Exercise prompt:
Write out the lines below exactly, beginning at the one with "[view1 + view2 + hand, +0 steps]" and stopping after the one with "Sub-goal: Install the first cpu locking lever"; the pictures are not copied.

Start of Provided information

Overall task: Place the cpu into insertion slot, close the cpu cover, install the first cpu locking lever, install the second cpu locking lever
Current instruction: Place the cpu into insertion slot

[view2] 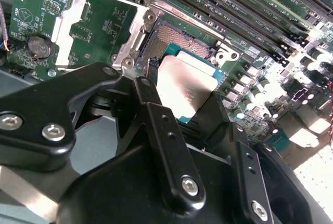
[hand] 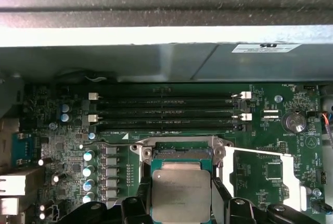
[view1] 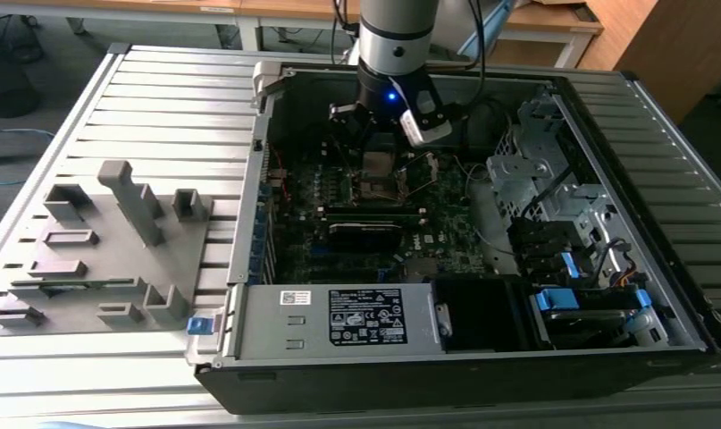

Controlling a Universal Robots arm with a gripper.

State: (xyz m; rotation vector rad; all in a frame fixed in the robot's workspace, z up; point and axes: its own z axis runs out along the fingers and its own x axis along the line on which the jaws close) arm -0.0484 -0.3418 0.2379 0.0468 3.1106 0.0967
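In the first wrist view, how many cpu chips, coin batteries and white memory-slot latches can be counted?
cpu: 1
coin battery: 1
white memory-slot latches: 4
Total: 6

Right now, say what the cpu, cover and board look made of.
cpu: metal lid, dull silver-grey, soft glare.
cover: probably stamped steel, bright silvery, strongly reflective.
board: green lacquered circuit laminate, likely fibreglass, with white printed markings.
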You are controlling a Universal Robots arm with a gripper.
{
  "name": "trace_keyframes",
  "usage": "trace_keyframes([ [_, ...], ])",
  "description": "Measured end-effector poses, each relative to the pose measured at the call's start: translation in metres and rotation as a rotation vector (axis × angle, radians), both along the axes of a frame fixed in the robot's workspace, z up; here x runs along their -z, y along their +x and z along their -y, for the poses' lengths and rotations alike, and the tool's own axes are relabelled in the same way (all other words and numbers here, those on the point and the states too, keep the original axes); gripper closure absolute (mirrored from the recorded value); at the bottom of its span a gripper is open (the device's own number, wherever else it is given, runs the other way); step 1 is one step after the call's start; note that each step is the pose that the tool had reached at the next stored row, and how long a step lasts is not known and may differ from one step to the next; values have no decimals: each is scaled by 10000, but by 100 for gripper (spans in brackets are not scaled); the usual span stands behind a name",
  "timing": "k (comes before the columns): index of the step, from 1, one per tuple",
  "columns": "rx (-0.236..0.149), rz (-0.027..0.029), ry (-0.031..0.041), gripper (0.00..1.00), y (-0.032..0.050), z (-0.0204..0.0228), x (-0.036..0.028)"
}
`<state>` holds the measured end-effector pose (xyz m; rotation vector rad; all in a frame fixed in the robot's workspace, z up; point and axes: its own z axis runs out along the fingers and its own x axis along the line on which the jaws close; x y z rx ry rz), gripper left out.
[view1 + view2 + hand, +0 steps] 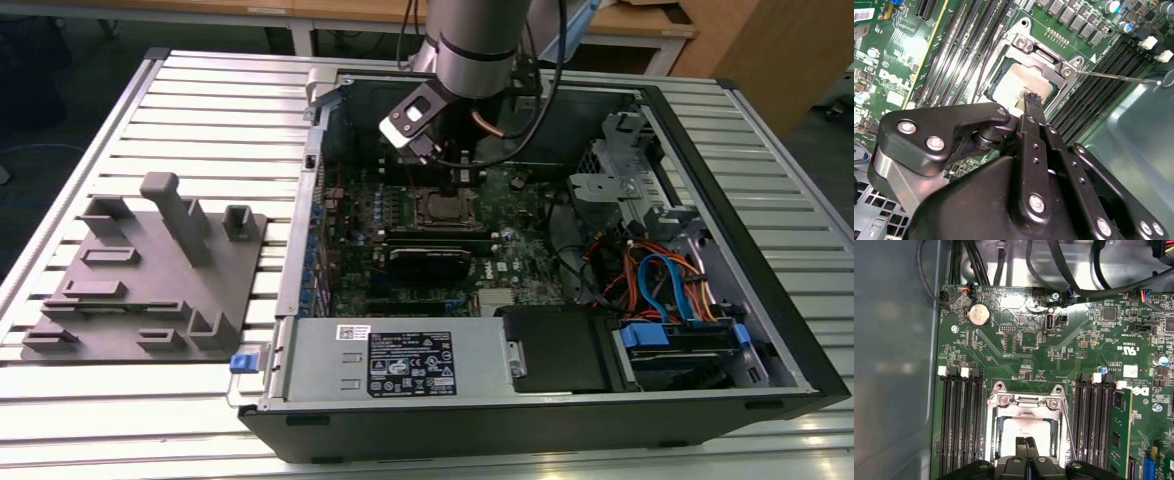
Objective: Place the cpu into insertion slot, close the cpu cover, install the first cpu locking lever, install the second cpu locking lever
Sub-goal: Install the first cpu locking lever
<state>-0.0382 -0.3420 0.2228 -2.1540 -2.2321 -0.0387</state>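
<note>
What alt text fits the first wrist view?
The shut gripper points its tips at the pale cpu, which lies inside the silver cover frame. Around them spreads the green motherboard, with black memory slots on both sides of the cover and a coin battery farther off.

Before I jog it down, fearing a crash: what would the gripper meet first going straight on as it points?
Probably the cpu, its pale top showing in the window of the cpu cover, beyond the gripper; depth is unclear.
</note>
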Motion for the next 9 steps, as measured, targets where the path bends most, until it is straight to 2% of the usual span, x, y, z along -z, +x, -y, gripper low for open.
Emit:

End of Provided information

Written response:
[view1 + view2 + hand, +0 steps] 
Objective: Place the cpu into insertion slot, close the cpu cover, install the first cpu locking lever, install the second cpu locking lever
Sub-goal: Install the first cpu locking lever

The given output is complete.